Language of document :

Verzoek om een prejudiciële beslissing ingediend door de Consiglio di Stato (Italië) op 5 februari 2019 – Burgo Group SpA / Gestore dei Servizi Energetici SpA - GSE

(Zaak C-92/19)

Procestaal: Italiaans

Verwijzende rechter

Consiglio di Stato

Partijen in het hoofdgeding

Verzoekende partij: Burgo Group SpA

Verwerende partij: Gestore dei Servizi Energetici SpA - GSE

Prejudiciële vragen

Staat richtlijn 2004/8/EG1 (in het bijzonder artikel 12 ervan) in de weg aan een uitlegging van de artikelen 3 en 6 van wetgevend besluit nr. 20/2007 volgens welke de voordelen bedoeld in wetgevend besluit nr. 79/1999 (in het bijzonder in artikel 11 ervan en in besluit nr. 42/02 van 19 maart 2002 van de elektriciteits- en gasautoriteit tot uitvoering van de vorige bepaling) ook na 31 december 2010 kunnen worden verleend voor andere dan hoogrenderende warmtekrachtkoppelingsinstallaties?

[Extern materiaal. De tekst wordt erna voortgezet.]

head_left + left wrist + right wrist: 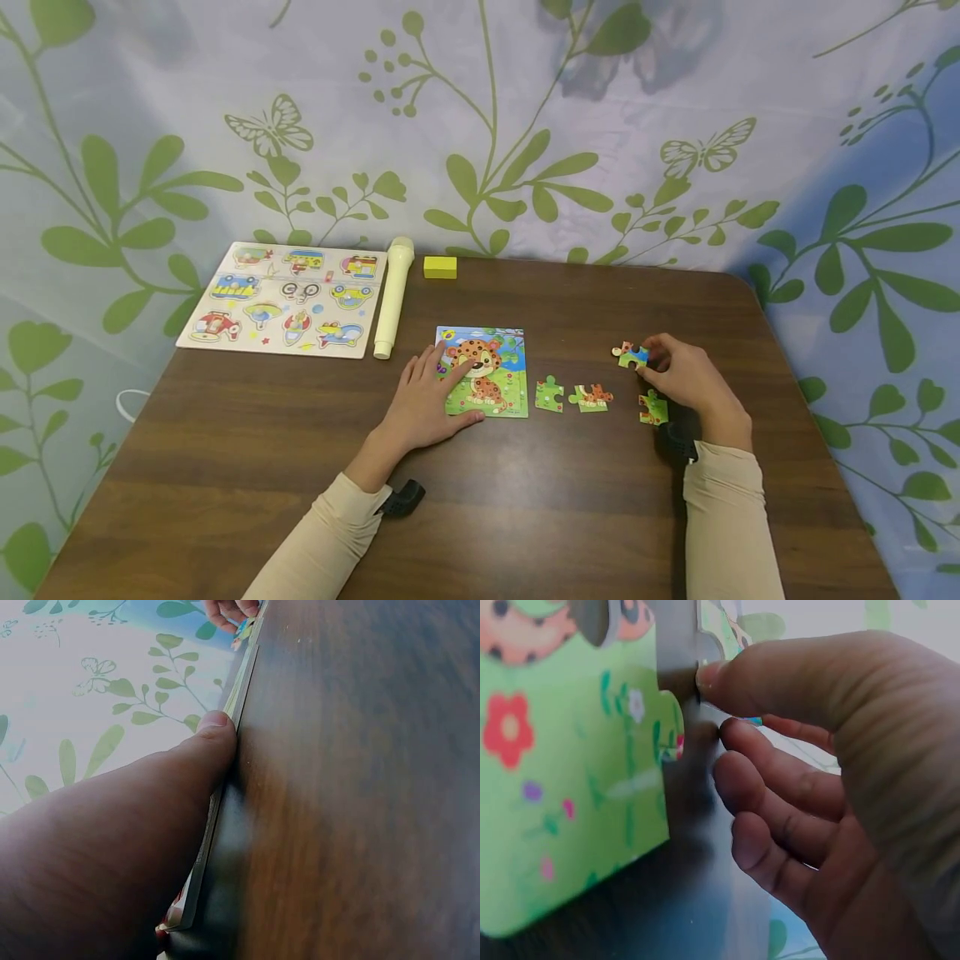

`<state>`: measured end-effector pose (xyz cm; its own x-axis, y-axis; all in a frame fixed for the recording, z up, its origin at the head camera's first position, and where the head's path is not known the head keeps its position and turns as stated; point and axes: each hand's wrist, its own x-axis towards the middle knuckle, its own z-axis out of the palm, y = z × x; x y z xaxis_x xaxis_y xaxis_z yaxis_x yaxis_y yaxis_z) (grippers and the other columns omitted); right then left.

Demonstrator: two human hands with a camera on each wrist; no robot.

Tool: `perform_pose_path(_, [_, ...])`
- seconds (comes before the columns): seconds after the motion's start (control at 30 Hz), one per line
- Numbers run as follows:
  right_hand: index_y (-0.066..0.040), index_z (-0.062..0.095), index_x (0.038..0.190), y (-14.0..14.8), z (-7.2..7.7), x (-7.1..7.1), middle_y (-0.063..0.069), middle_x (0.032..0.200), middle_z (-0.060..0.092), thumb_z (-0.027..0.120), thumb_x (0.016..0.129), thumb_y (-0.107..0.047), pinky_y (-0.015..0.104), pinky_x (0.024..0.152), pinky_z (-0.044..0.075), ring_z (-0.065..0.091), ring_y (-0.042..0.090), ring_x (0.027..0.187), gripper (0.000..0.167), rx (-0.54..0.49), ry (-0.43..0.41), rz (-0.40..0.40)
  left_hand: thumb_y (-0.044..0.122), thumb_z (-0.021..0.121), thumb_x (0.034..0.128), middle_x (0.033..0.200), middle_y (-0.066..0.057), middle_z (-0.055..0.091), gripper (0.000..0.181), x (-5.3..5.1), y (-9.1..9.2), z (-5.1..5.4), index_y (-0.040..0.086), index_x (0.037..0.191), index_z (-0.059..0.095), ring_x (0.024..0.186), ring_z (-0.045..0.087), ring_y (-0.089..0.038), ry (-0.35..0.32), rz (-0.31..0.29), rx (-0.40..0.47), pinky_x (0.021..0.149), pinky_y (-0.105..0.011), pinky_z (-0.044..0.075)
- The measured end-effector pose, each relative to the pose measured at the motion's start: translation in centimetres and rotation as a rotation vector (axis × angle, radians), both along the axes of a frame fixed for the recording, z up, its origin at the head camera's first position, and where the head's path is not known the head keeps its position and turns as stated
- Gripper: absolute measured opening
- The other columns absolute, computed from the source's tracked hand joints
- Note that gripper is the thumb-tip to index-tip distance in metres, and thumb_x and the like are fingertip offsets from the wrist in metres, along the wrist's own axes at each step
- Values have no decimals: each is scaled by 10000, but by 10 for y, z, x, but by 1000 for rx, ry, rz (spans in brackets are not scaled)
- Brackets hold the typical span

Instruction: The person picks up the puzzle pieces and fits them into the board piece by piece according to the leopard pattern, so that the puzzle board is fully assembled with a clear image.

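A square puzzle board with a spotted leopard cub picture lies on the table. My left hand rests on its left part with fingers spread, and in the left wrist view the thumb lies along the board's edge. Further right, my right hand pinches a jigsaw piece with blue and orange on it, between thumb and fingers. Between the board and that hand lie a green jigsaw piece and an orange-and-green jigsaw piece. Another green jigsaw piece lies just below the right hand.
A white peg puzzle board with vehicle pictures lies at the back left. Beside it are a cream microphone-shaped stick and a yellow block. Behind the brown table hangs a leaf-patterned cloth.
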<state>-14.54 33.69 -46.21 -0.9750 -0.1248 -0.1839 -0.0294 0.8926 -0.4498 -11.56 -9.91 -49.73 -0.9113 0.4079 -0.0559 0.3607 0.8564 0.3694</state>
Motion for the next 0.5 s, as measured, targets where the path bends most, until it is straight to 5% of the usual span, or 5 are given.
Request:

Staat artikel 107 VWEU in de weg aan een uitlegging van de artikelen 3 en 6 van wetgevend besluit nr. 20/2007 in de hierboven onder a) bedoelde zin, voor zover deze bepalingen, zoals aldus uitgelegd, „staatssteun” zouden kunnen uitmaken en dus onverenigbaar zijn met het beginsel van de vrije mededinging?

Is, als spiegelbeeld van hetgeen onder a) en b) is uiteengezet, en in het licht van wat appellante uitdrukkelijk heeft verklaard, een nationale regeling die de steunregelingen voor niet-hoogrenderende warmtekrachtkoppelingscentrales tot 31 december 2015 laat voortbestaan, in overeenstemming met de Unierechtelijke beginselen van gelijkheid en non-discriminatie? Dit zou immers de uitlegging van het nationale Italiaanse recht kunnen zijn ingevolge artikel 25, lid 11, onder c), punt 1, van wetgevend besluit nr. 28 van 3 maart 2011, waarbij de bepalingen van artikel 11 van wetgevend besluit nr. 79/1999 zijn ingetrokken met ingang van 1 januari 2016, of thans, met ingang van 19 juli 2014 (ingevolge artikel 10, lid 15, van wetgevend besluit nr. 102 van 4 juli 2014)?

____________

1     Richtlijn 2004/8/EG van het Europees Parlement en de Raad van 11 februari 2004 inzake de bevordering van warmtekrachtkoppeling op basis van de vraag naar nuttige warmte binnen de interne energiemarkt en tot wijziging van richtlijn 92/42/EEG (PB 2004, L 52, blz. 50).